▶ Exercise brief:
Can you pull out each line of the data below that includes the word "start"?

▶ Study material:
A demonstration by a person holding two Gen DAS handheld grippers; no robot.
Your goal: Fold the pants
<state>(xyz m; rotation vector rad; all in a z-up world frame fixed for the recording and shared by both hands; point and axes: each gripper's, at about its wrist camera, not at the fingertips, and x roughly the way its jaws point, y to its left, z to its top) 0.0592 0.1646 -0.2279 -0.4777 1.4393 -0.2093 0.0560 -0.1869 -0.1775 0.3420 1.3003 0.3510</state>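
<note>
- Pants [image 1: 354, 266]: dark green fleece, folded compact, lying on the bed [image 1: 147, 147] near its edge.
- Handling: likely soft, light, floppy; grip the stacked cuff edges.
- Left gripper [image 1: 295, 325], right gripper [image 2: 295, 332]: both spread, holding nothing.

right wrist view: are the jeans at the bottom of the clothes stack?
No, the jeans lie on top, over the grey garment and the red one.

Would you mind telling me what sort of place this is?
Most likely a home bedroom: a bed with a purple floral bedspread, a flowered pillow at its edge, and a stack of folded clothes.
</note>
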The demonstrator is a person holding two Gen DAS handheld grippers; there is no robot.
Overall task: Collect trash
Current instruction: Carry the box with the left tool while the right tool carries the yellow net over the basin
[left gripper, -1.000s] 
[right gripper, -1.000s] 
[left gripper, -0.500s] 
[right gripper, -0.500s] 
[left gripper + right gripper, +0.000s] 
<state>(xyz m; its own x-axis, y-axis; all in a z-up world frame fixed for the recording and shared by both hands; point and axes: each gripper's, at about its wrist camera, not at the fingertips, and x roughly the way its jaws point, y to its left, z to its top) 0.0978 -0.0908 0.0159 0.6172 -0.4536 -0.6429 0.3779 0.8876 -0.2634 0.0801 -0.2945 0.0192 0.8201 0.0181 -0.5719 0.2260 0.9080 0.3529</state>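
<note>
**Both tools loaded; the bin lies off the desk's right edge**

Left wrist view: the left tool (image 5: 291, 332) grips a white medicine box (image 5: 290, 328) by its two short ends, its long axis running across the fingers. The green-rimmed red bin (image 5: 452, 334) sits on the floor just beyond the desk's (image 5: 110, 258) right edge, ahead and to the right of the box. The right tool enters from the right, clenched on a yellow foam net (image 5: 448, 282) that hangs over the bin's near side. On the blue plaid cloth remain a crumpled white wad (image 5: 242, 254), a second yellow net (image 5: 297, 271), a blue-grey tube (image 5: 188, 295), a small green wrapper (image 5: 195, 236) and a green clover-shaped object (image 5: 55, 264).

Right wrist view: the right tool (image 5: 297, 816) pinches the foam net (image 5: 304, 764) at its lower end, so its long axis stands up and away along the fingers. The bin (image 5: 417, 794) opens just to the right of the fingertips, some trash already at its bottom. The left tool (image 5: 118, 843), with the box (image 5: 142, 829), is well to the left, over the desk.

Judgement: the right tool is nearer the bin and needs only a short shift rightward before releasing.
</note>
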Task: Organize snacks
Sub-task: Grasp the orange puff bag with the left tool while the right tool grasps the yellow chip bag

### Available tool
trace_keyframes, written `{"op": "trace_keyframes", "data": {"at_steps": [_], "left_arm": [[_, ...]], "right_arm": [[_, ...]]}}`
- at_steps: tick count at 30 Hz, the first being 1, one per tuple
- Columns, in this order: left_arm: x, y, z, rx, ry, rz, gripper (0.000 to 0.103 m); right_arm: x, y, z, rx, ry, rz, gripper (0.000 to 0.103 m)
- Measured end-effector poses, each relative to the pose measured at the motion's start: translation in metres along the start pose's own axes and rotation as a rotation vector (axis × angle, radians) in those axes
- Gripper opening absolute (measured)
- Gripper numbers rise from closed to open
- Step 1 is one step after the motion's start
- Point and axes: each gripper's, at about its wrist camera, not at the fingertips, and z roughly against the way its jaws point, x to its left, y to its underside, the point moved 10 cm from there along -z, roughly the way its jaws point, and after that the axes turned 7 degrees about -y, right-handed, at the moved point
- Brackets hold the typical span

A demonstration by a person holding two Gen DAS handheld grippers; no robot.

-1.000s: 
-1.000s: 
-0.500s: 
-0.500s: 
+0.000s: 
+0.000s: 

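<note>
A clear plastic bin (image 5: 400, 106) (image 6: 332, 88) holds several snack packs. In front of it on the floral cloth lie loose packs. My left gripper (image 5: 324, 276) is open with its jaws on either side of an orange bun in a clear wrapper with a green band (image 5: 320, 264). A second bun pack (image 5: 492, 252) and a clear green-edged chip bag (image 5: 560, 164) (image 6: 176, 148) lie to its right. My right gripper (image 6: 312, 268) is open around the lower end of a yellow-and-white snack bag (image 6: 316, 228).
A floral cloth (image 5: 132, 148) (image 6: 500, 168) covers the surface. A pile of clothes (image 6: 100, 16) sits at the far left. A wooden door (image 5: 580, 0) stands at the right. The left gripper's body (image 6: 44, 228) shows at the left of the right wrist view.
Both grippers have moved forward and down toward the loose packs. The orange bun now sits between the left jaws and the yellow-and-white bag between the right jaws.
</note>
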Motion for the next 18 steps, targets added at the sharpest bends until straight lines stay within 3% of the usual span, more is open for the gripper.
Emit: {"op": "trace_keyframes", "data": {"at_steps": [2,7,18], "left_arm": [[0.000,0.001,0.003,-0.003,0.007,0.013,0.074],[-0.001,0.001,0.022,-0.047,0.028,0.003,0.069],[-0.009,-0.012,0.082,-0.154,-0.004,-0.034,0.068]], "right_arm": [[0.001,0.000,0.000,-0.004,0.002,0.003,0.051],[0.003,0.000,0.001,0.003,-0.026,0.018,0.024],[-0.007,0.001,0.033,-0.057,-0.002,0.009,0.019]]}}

▶ Reply:
- Measured end-effector poses, each relative to the pose measured at the motion's start: translation in metres along the start pose's own axes and rotation as a rotation vector (axis × angle, radians) in those axes
- Step 1 is one step after the motion's start

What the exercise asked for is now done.